> [Exercise description]
Look through the listing below and work out how many of its lines hold the word "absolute". Give only the number.

> [Provided material]
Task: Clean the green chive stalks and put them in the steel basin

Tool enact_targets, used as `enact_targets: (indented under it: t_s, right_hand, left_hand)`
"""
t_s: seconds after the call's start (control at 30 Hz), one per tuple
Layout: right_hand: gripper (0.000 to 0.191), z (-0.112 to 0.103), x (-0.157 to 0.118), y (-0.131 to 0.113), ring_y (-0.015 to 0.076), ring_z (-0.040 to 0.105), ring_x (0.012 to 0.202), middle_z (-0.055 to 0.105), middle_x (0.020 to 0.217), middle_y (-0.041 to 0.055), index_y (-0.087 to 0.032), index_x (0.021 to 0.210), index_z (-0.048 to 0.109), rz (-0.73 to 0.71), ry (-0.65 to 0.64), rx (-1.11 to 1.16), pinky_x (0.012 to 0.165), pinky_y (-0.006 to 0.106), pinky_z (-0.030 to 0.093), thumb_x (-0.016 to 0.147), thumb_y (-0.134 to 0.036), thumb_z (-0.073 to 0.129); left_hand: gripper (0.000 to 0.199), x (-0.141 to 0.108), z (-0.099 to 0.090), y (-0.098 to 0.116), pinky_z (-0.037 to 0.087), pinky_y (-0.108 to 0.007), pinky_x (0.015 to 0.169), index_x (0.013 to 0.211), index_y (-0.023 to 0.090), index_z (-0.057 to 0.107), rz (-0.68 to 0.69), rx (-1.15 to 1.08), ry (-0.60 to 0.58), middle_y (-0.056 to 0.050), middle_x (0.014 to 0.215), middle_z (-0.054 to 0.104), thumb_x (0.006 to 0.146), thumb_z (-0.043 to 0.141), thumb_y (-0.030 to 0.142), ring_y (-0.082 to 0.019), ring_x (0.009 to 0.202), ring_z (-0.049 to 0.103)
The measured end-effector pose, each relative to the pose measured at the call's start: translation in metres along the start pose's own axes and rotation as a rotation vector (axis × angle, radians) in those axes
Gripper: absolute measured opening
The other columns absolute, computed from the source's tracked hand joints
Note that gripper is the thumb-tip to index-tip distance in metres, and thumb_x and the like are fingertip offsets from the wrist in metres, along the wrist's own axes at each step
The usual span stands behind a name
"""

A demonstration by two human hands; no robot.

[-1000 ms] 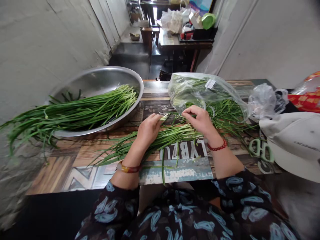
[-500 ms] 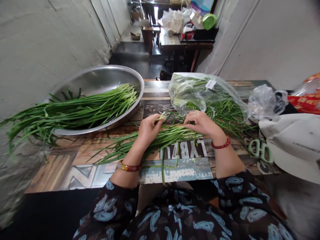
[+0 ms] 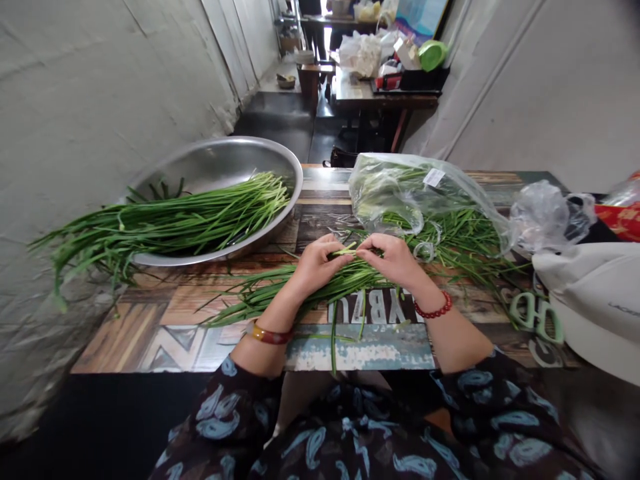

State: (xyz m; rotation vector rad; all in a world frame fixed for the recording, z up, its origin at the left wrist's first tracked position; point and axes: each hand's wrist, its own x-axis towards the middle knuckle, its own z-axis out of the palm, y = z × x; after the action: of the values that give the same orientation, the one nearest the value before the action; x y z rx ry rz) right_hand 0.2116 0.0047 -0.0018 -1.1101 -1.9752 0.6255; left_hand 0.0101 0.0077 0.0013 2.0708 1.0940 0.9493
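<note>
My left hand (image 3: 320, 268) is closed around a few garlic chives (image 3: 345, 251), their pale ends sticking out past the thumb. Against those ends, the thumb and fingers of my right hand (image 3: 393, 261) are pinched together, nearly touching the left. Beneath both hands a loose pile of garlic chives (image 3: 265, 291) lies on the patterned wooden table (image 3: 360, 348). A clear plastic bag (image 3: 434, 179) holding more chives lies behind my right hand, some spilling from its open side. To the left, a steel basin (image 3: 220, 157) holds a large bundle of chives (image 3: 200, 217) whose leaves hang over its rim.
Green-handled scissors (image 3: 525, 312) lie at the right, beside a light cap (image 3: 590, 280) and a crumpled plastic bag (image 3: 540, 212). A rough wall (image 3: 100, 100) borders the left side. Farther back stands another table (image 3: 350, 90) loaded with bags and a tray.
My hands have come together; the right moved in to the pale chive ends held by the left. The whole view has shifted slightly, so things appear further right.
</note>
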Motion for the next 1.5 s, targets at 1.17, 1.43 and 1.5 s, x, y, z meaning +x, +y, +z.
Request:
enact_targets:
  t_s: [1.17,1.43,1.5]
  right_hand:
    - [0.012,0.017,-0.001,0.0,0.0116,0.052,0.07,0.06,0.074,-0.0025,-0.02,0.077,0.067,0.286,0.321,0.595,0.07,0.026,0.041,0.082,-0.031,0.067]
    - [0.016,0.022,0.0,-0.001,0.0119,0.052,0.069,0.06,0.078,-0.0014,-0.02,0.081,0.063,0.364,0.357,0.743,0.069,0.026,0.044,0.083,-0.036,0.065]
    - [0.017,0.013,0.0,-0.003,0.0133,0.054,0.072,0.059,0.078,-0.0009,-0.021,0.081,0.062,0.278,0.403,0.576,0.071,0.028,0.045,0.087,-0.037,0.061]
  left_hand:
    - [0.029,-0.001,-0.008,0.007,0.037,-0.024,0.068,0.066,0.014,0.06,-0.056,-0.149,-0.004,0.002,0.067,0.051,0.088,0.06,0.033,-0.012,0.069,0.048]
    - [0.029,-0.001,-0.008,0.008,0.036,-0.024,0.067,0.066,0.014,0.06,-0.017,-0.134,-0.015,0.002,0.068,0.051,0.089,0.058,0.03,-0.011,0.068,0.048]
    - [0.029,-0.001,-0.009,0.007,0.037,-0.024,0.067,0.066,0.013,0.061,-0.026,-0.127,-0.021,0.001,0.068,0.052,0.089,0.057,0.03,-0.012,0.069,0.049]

> [Exercise result]
2